- _Problem requirements_
From the data, copy out every line in which the word "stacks" appears.

Records from a data collection:
○ ○ ○

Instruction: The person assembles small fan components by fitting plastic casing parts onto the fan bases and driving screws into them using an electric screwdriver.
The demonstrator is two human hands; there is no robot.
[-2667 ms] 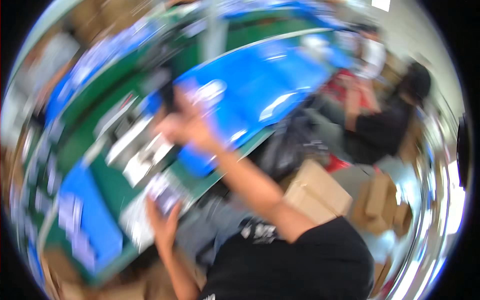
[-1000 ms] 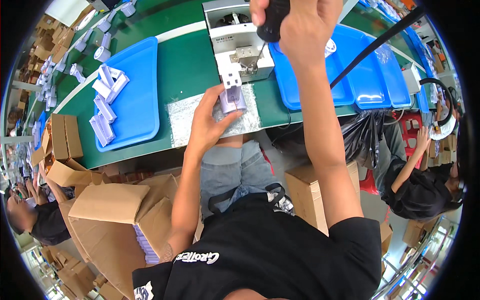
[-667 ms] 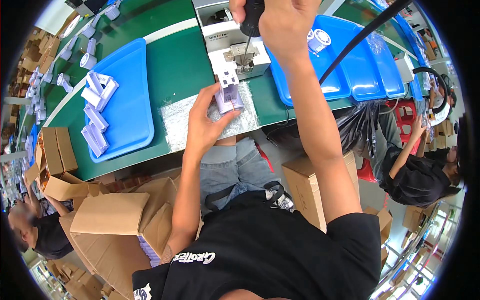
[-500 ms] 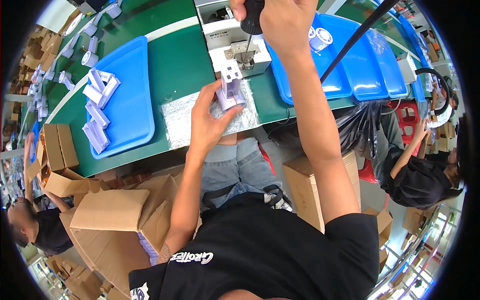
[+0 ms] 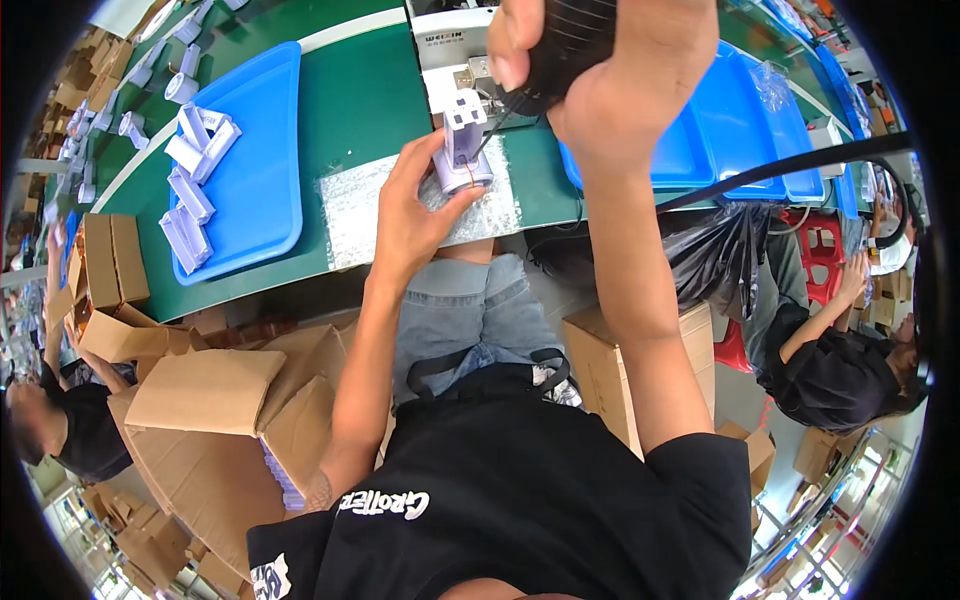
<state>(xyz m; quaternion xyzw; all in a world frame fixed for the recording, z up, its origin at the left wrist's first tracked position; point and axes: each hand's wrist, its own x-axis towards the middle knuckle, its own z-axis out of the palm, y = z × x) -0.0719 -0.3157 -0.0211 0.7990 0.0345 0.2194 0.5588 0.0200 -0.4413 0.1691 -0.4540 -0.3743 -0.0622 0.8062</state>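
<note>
My left hand (image 5: 412,212) is closed around the base of a pale lilac plastic housing (image 5: 463,172), thumb on one side and fingers on the other. The housing stands upright on a silvery, crinkled mat (image 5: 352,222) near the table's front edge. Above it and to the right, my right hand (image 5: 635,90) grips a black electric screwdriver (image 5: 572,52). Its thin bit slants down to the lower part of the housing; whether the tip touches a screw is too small to tell. Behind the housing stands a white screw feeder (image 5: 448,58), partly hidden by the screwdriver.
A blue tray (image 5: 262,190) with several lilac plastic pieces lies at left. More blue trays (image 5: 740,120) sit at right, a black cable (image 5: 790,165) crossing before them. Open cardboard boxes (image 5: 205,390) stand below the table's left edge. Other people sit at both sides.
My right hand has brought the screwdriver from the screw feeder toward me, its bit now down at the housing. My left hand keeps its hold on the housing.
</note>
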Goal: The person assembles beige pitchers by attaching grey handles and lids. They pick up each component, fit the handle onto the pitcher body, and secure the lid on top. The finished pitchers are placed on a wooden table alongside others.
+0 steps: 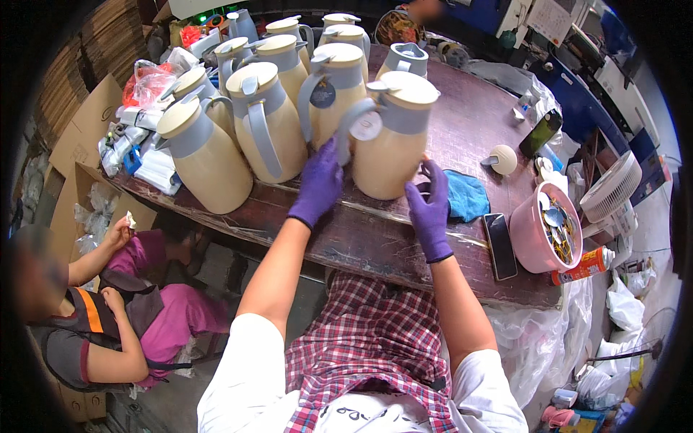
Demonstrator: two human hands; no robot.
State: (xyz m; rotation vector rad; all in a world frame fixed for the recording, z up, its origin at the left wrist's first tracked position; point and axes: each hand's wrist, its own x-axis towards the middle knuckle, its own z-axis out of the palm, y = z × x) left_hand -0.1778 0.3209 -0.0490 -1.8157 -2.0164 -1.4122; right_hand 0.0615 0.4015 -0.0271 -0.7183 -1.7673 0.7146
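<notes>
A cream vacuum jug (393, 155) with a grey collar and round tag stands near the table's front edge, slightly blurred. My left hand (319, 186), in a purple glove, closes at the lower end of its grey handle, and some fingers are hidden. On the jug's other side, my right hand (431, 216), also gloved, has thumb and fingers apart and curved beside the lower wall. Its fingertips seem to touch the jug. Left of it stand several similar jugs (209, 169), close together. A blue cloth (465, 196) lies just right of my right hand.
A phone (499, 245) and a pink tub (527, 231) of small parts sit at the right, beside an orange spray can (585, 265). Farther back are a loose lid (503, 159) and dark bottle (541, 133). A person (115, 310) sits at the left by an open carton.
</notes>
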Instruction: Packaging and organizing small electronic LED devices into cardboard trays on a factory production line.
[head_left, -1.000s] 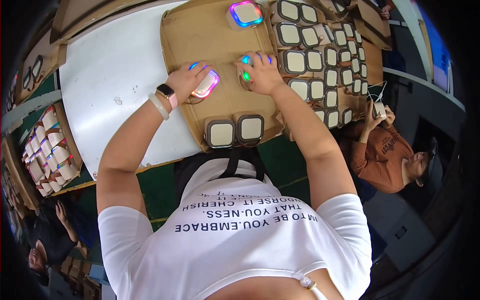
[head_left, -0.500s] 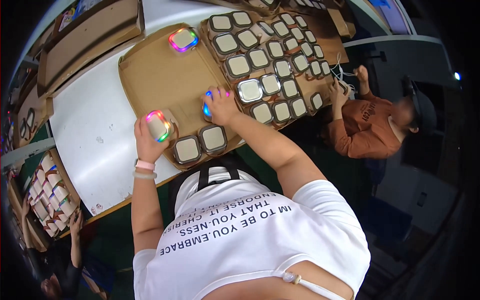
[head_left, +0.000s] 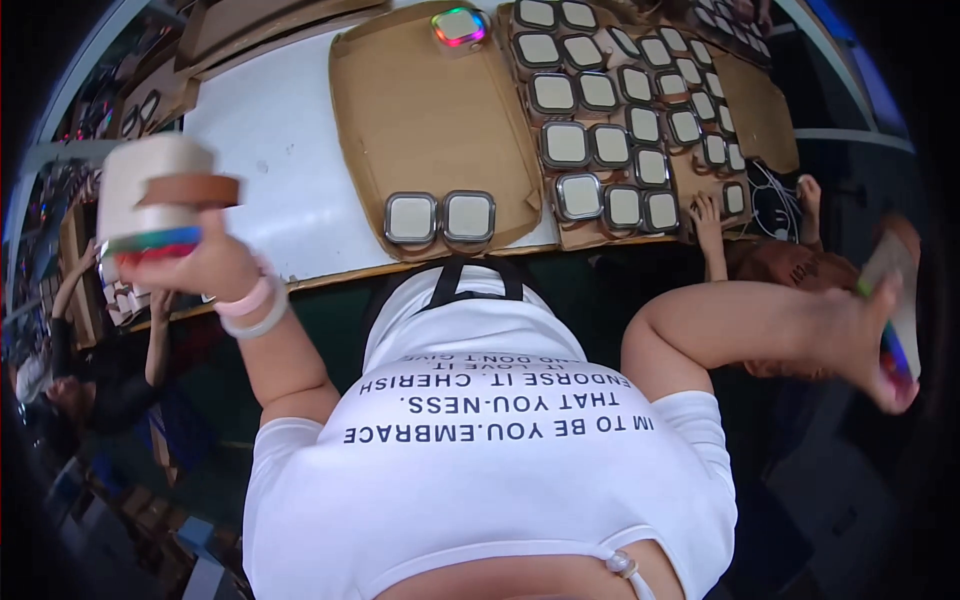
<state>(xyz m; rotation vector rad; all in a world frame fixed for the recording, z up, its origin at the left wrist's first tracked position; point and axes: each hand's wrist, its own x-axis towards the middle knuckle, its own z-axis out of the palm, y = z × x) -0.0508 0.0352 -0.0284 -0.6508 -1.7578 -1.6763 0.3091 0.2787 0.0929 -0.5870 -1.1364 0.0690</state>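
Note:
My left hand (head_left: 228, 268) is raised at the left, closed round a cream box-shaped device (head_left: 150, 168) with a brown strap and a glowing coloured rim. Far out to the right, my right hand (head_left: 852, 335) grips a similar lit device (head_left: 903, 268), blurred by motion. Both are held up, apart from the table. In the shallow cardboard tray (head_left: 430, 130) before me, one device with a glowing rim (head_left: 460, 27) stands at the far edge. Two unlit square-topped devices (head_left: 411, 219) sit side by side at its near edge.
A second cardboard tray (head_left: 700, 185) on the right holds several unlit devices in rows. Beyond it, a person's hand (head_left: 706, 215) rests near white cables (head_left: 770, 195). Another person's arm (head_left: 158, 335) shows at the left, past the white tabletop (head_left: 262, 150).
Both hands have lifted a lit device each out of the tray and swung wide apart, left hand leftward, right hand far right. The head view has shifted, so the table sits higher.

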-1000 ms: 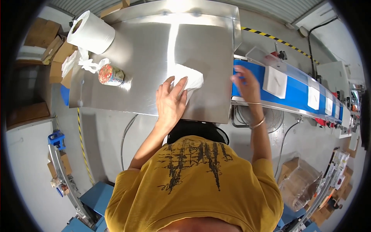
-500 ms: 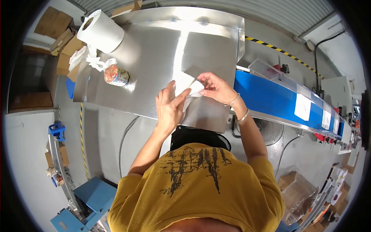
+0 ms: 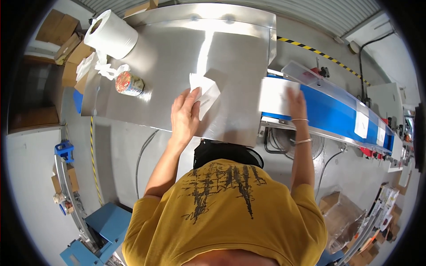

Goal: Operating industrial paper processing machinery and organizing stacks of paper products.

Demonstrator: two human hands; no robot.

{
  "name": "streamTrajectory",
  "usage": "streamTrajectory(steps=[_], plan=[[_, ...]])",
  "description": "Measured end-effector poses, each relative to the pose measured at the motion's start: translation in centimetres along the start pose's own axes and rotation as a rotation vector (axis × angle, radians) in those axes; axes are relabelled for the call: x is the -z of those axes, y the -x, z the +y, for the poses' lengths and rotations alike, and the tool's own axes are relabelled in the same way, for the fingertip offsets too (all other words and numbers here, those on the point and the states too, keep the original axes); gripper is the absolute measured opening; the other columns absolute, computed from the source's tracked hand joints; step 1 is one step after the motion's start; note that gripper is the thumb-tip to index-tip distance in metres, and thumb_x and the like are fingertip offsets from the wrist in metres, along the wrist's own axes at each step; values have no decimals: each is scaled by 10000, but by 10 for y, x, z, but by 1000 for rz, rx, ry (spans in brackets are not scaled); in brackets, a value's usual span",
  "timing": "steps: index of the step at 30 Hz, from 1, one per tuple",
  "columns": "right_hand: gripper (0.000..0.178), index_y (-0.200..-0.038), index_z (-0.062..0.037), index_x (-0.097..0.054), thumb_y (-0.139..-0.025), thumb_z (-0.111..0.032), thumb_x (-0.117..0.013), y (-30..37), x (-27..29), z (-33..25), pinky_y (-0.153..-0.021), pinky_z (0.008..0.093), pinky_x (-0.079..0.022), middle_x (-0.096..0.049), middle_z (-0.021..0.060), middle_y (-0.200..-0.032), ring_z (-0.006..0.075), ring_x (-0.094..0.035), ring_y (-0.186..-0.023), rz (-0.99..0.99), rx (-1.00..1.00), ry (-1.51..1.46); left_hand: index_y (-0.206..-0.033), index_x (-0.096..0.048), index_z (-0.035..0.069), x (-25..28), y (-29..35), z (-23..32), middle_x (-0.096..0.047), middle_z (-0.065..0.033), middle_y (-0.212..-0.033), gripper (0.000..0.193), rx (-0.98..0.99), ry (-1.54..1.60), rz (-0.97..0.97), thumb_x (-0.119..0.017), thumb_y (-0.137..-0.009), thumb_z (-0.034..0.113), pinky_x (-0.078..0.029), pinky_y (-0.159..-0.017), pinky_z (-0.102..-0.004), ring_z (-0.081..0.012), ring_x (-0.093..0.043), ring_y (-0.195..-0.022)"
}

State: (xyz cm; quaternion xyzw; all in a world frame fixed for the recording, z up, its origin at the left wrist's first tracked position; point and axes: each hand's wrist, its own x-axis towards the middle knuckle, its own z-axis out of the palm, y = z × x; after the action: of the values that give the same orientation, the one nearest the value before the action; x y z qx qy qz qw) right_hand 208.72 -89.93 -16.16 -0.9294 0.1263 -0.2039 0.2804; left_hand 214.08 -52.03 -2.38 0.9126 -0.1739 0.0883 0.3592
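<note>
My left hand (image 3: 185,116) pinches a small stack of flat white sheets (image 3: 207,94) over the steel table, fingers on one side of it. Faint print shows on the sheets; whether they are paper or thin packets I cannot tell. Over the start of the blue conveyor belt (image 3: 326,106), my right hand (image 3: 297,104) is smeared by motion at the right edge of a single flat white sheet (image 3: 276,95). Its fingers overlap that sheet, and their grip cannot be made out. Further along the belt lie a white sheet (image 3: 361,124) and another beyond it.
A big white roll (image 3: 113,35) stands at the table's far left, near a round tin with a colourful label (image 3: 129,84) and crumpled white film (image 3: 105,70). The steel table (image 3: 164,57) has a raised back edge. A clear guard (image 3: 306,76) runs along the belt's far side.
My right hand has left my left hand and moved right to the belt, where a white sheet now appears under it. The left hand keeps the remaining sheets. The belt's other sheets have shifted right.
</note>
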Motion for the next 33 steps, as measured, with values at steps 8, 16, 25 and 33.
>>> streamTrajectory(steps=[8, 16, 25, 33], plan=[[514, -1207, -64, -542, -754, -182, -755, -18, 33, -79, -888, 413, -458, -586, 146, -1176, 333, -562, -1052, 64, 215, 29, -1147, -675, 159, -4, 6, -5, -565, -200, -1231, 355, -101, -106, 61, -640, -820, 24, -477, -879, -409, -341, -571, -1010], [492, -1205, -137, -551, -756, -90, -748, -41, -22, -207, -851, 319, -481, -542, 36, -1212, 195, -542, -1060, -719, 189, -675, -1138, -681, 196, -3, 11, -10, -532, -227, -1270, 353, -129, -129, 35, -645, -822, 43, -450, -915, -428, -361, -562, -1062], [302, -1139, 3, -509, -937, -197, -610, -7, -34, -130, -808, 260, -485, -602, 54, -997, 95, -559, -905, -492, -156, -947, -1200, -576, 20, 10, -7, -10, -641, -170, -1038, 422, 32, -195, 18, -673, -815, 162, -390, -856, -469, -326, -582, -973], [465, -1128, -16, -588, -843, -370, -684, 1, 60, -7, -809, 355, -471, -632, 183, -998, 243, -594, -914, 141, -444, 239, -1024, -638, 20, -1, -18, 9, -641, -159, -943, 250, 4, -121, -122, -658, -782, 78, -470, -753, -444, -351, -603, -889]])
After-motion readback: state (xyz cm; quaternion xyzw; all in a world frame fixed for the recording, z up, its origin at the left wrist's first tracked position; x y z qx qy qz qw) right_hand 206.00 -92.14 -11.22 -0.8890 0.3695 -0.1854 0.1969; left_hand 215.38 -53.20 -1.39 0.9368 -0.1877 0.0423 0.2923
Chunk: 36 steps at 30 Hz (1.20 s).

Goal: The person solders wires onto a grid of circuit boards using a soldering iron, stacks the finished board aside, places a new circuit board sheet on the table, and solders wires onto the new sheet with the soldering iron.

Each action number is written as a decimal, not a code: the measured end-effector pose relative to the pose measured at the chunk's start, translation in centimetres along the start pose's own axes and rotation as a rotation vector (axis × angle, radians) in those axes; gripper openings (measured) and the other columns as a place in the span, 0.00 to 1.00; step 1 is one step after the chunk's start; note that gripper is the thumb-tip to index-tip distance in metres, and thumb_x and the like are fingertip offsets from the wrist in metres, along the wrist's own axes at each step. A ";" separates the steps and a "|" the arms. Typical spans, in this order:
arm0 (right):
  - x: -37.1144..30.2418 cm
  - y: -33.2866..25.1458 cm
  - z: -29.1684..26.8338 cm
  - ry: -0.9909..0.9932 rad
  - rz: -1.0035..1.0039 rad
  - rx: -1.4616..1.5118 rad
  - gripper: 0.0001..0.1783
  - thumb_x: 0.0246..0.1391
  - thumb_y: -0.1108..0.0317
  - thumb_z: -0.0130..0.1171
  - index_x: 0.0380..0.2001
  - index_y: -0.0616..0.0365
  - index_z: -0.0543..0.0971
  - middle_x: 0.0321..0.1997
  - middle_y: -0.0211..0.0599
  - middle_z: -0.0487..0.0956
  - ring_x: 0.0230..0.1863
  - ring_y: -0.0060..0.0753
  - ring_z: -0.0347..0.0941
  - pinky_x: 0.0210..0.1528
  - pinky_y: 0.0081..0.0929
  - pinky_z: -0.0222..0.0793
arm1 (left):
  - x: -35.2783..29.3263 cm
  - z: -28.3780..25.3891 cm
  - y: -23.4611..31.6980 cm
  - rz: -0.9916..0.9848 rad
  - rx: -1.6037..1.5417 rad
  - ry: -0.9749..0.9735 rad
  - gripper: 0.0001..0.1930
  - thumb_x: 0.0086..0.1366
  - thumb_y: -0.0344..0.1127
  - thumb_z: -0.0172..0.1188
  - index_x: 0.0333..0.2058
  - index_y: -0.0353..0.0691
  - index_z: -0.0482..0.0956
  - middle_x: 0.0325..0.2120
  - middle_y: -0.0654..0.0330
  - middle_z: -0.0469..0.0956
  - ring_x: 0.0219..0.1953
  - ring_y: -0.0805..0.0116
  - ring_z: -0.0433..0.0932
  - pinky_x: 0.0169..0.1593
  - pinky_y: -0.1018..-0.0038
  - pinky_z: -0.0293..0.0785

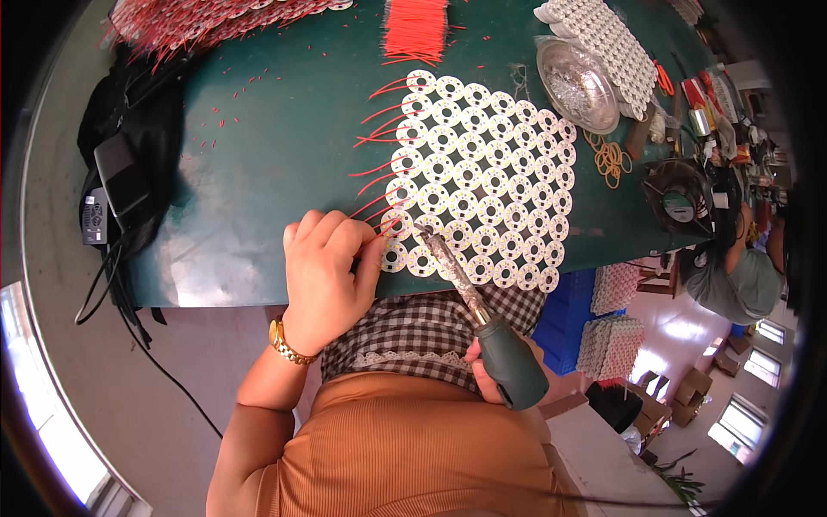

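A panel of round white circuit boards (468, 176), joined in rows, lies on the green tabletop near its front edge. Short red wires (372, 183) stick out to the left from several boards in its leftmost column. My left hand (332, 263), with a gold watch (289, 343) on the wrist, is closed at the panel's lower left, its fingertips pinching a red wire at one board. In my right hand (487, 372) is a soldering iron (508, 366) with a dark green handle. Its tip reaches the boards just right of my left fingertips; whether it touches is unclear.
A bundle of red wires (415, 30) lies beyond the panel. More wired boards (215, 21) are piled at the far left. A metal dish (577, 84), rubber bands (610, 159) and a small fan (679, 196) stand to the right. Black devices with cables (123, 183) sit at the left edge.
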State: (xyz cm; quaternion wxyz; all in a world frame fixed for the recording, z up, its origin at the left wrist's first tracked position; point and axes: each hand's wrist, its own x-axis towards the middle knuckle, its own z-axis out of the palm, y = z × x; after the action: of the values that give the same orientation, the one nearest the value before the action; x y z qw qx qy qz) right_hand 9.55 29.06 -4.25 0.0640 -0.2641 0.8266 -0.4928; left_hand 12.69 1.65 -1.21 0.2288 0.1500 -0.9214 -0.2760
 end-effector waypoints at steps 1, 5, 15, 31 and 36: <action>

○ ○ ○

- _Expected answer_
Goal: Operating industrial paper processing machinery and organizing stacks of paper products.
Goal: The person solders wires onto a grid of circuit boards using a soldering iron, stacks the finished board aside, places a new circuit board sheet on the table, and solders wires onto the new sheet with the soldering iron.

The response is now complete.